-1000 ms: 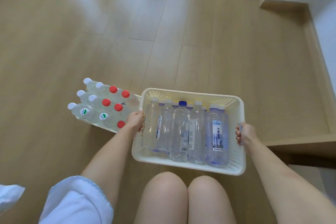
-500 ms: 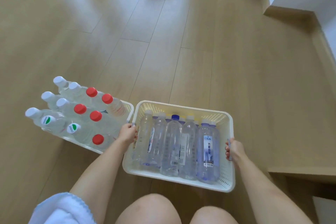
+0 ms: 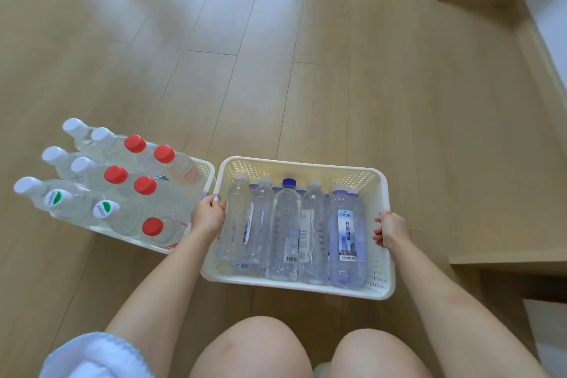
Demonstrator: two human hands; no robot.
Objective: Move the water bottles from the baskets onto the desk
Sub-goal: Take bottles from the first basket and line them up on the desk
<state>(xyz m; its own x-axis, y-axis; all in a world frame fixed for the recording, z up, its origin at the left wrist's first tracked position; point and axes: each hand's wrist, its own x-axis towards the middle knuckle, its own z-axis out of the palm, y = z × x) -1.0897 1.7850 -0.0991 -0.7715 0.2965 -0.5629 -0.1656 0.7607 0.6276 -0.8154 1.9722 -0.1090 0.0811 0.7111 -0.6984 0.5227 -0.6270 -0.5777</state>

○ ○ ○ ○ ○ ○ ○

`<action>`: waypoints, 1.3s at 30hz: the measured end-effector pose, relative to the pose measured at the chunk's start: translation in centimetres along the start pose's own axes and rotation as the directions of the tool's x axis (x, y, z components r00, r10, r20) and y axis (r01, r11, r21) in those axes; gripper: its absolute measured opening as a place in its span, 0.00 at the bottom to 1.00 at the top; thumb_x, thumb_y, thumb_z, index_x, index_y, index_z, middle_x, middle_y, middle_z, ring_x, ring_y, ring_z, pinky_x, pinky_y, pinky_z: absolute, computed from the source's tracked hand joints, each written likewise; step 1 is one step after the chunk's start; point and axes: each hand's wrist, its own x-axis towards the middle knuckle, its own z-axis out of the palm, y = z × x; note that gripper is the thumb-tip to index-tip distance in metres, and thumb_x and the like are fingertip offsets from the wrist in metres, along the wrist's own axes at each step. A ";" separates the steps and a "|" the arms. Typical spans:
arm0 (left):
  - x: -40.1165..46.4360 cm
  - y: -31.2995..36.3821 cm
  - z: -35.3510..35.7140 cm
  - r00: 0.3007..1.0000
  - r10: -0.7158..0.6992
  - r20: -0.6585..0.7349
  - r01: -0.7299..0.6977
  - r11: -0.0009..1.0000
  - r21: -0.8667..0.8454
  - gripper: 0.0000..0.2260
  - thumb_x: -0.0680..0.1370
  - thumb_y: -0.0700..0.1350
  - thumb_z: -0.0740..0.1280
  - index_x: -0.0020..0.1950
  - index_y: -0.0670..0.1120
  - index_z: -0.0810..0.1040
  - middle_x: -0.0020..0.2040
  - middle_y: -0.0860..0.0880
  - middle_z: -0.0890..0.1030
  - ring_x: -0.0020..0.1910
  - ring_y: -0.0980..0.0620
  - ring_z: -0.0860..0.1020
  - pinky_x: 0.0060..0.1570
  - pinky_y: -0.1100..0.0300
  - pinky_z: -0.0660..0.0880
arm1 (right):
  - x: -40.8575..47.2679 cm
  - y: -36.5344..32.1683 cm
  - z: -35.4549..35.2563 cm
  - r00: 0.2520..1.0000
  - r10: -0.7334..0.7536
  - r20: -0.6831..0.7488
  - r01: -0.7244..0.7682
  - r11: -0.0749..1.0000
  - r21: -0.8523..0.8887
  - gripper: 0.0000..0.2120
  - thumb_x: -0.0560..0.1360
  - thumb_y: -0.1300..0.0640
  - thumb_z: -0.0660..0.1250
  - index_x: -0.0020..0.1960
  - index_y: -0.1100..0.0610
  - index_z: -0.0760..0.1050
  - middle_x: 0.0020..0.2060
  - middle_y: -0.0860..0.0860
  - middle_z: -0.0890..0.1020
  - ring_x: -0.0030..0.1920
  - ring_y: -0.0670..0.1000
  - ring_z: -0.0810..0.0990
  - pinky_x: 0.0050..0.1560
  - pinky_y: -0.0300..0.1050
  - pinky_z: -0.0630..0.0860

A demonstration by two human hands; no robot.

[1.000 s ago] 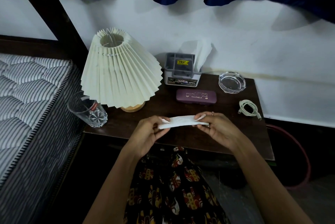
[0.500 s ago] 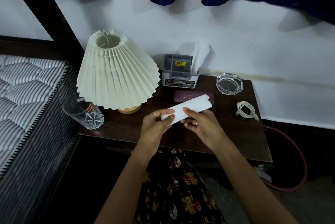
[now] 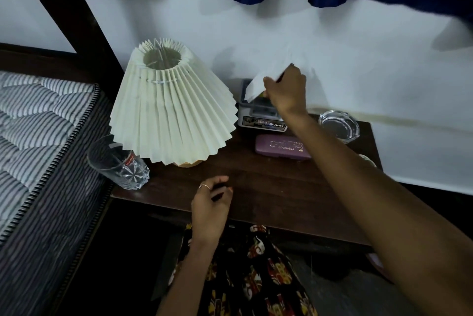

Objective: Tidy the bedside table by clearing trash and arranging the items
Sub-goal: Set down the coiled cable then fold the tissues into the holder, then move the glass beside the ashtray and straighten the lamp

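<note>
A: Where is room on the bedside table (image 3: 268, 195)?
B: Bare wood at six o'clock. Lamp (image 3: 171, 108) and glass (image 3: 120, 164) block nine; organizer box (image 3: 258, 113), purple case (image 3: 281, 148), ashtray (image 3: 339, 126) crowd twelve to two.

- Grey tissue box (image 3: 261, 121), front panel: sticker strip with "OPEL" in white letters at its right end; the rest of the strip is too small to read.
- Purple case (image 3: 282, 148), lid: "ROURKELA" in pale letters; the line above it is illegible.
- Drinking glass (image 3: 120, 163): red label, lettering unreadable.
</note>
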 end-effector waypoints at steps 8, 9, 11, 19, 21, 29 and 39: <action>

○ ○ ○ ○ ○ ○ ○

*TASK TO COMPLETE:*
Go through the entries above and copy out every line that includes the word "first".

*TASK ANSWER:*
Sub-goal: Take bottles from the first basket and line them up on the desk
<state>(xyz m; its own x-axis, y-axis; all in a world frame fixed for the recording, z up, its origin at the left wrist's first tracked position; point and axes: each hand's wrist, its own x-axis towards the middle knuckle, its own z-axis out of the palm, y = z × x) -1.0897 1.7850 -0.0991 -0.7715 0.2965 -0.5629 -0.1656 0.7607 0.6276 -0.8154 1.9722 -0.1090 0.0811 0.7111 -0.6984 0.5227 -0.6270 -0.5777</state>

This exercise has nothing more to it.